Journal of
Bioinformatics and Sequence Analysis

  • Abbreviation: J. Bioinform. Seq. Anal.
  • Language: English
  • ISSN: 2141-2464
  • DOI: 10.5897/JBSA
  • Start Year: 2009
  • Published Articles: 49

Full Length Research Paper

Evaluating the computing efficiencies (specificity and sensitivity) of graphics processing unit (GPU)-accelerated DNA sequence alignment tools against central processing unit (CPU) alignment tool

Shrikant Pawar
  • Shrikant Pawar
  • Department of Computer Science, Georgia State University, 34 Peachtree Street, 30303, Atlanta, GA, USA.
  • Google Scholar
Aditya Stanam
  • Aditya Stanam
  • College of Public Health, The University of Iowa, UI Research Park, #219 IREH, 52242-5000, Iowa City, Iowa, USA.
  • Google Scholar
Ying Zhu
  • Ying Zhu
  • Creative Media Industries Institute and Department of Computer Science, Georgia State University, 34 Peachtree Street, 30303, Atlanta, GA, USA.
  • Google Scholar

  •  Received: 18 March 2018
  •  Accepted: 27 July 2018
  •  Published: 31 July 2018


Bioinformatics is an emerging field, where information technology usage can significantly accelerate life science research.

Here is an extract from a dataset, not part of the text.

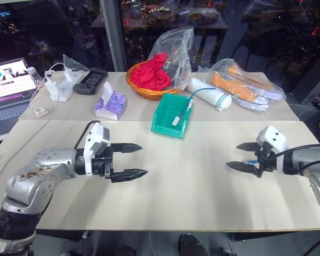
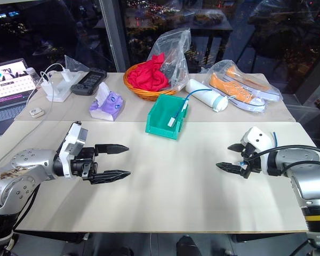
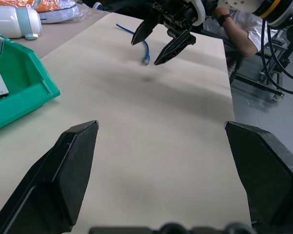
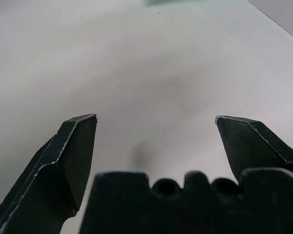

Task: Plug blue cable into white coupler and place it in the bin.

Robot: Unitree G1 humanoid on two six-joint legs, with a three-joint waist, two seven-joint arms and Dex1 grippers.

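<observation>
The left hand hovers over the pale counter, its two black fingers spread wide apart with nothing between them, pointing toward the right hand. Behind it, toward the counter's far left edge, sit a laptop, a white charger block with its white cord, a dark controller-like device and a purple-and-white tissue pack. A small white case lies near the laptop.

Ahead of the left hand and further back stands the teal-green bin, holding a white coupler with a light-blue cable running out over its rim toward a white cylindrical bottle. Behind the bin is a wicker basket with red cloth under a clear plastic bag.

Between the two hands the counter is bare, a wide open stretch reaching to the near edge.

The right hand hovers near the counter's right edge, fingers likewise spread apart and gripping nothing. In the left wrist view a darker blue cable lies on the counter just under and beyond the right hand, its plug end by the fingertips; whether they touch it I cannot tell. Behind the right hand, at the far right corner, orange shoes in a plastic bag rest close to the edge.
</observation>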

It is a relatively new field and the scope of exploring new tools and techniques seems immense. One major field where bioinformatics plays important role is next generation sequence analysis (NGS), in which an unknown genome is shuttered into pieces and tried to align it to a reference known genome to decipher its functions using sequence comparison. The first well known application of this technology is the human genome project which took nearly 10 years to finish. With advancements in central processing units (CPUs), the alignment time has improved, but has not reached optimal. There seems a constant need to improve this computing time, which made the scope for using graphics processing units (GPUs) and parallel programming tasks to replace CPUs. With access to high performance multi-thread, multi-core parallel computing supercomputers, several GPU based sequence alignment tools have been published recently, some of the major tools are BarraCUDA, CUSHAW, GPU-BWT, SOAP3, and SARUMAN, which claim to speed up the processes anywhere between 2x and 10x times. Most of these tools can be compiled on GCC 4.3 compilers with CUDA. This paper focuses on compiling the current GPU based alignment tools on 70.7 million read pairs (Illumina HiSeq 2000) to align them on a human genome and check its efficiency (time sensitivity and alignment specificity) compared to traditional CPU based alignment (Bowtie) tool. Resulting observations would help researchers choose the appropriate GPU alignment tool to suffice their computing needs.


Key words: CUDA, sequencing, alignment, graphics processing units (GPUs), central processing units (CPUs).